§ Data
---------------

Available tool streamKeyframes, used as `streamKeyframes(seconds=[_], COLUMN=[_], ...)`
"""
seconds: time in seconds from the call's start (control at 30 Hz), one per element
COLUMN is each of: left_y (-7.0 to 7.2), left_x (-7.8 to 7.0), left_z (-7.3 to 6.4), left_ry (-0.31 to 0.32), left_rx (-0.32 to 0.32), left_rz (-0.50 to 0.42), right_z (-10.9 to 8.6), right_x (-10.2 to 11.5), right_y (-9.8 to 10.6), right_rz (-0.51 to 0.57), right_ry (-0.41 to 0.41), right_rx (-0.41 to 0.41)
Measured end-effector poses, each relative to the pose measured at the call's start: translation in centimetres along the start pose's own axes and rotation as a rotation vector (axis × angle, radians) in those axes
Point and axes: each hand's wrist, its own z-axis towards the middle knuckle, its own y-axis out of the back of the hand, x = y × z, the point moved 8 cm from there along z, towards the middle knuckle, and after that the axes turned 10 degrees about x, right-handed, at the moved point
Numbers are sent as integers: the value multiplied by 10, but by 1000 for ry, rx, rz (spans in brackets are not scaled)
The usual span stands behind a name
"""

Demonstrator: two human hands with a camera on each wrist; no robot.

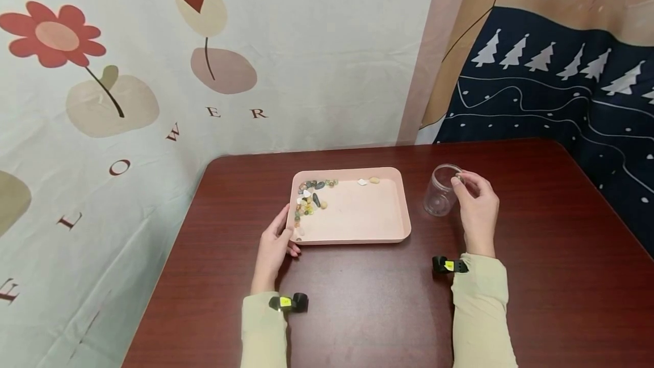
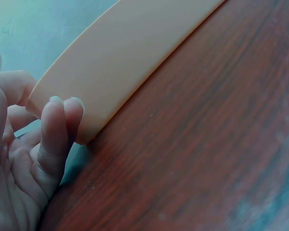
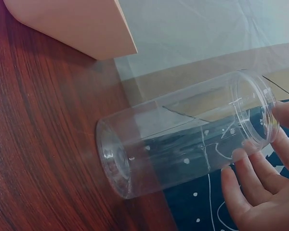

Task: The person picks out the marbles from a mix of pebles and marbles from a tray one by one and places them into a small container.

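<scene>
Your left hand (image 1: 273, 246) and right hand (image 1: 478, 209) both have their fingers curled in, each busy with something different. Beneath everything is the red-brown worktop (image 1: 357, 305), smooth enough, I'd judge, for light things to slide, so move gently. On it lies the pink rectangular tray (image 1: 368, 217); your left hand grips its near left corner, and a light hold should do, since tugging there could tip the contents. To the tray's right, standing apart from it, is the clear cylindrical jar (image 1: 437, 195), its mouth uncovered. Your right hand is at the rim; let its lower fingers steady the wall rather than push the neck, because so light a jar looks easy to topple. Inside the tray, polished pebbles (image 1: 309, 209) gather mostly towards the left, while a yellowish pebble (image 1: 374, 180) and a white pebble (image 1: 362, 182) lie near the far edge. Smallest in view, a dark pebble (image 1: 458, 178) seems pinched between your right thumb and forefinger, though they hide most of it. For a clean release, get that pinch well within the mouth, then part thumb and finger evenly, so nothing clips the rim.
</scene>
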Motion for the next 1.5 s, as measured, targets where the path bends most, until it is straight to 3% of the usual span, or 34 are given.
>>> streamKeyframes(seconds=[0.9, 1.5], left_y=[0, 0], left_x=[-2, 0], left_z=[-1, 0], left_ry=[-22, 4], left_rx=[-3, 0], left_rz=[-1, -5], right_z=[-1, -1], right_x=[1, 5], right_y=[-1, 1], right_rz=[28, 25], right_ry=[9, 32], right_rx=[1, -1])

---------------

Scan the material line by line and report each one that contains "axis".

Measured end-effector poses, each relative to the pose measured at the call's start: translation in centimetres along the start pose's own axes and rotation as a rotation vector (axis × angle, radians) in those axes
Point and axes: each hand's wrist, its own z-axis towards the middle knuckle, its own y-axis out of the back of the hand, x = y × z, the point moved 8 cm from there along z, towards the middle knuckle, and after that the axes turned 10 degrees about x, right-handed, at the moved point

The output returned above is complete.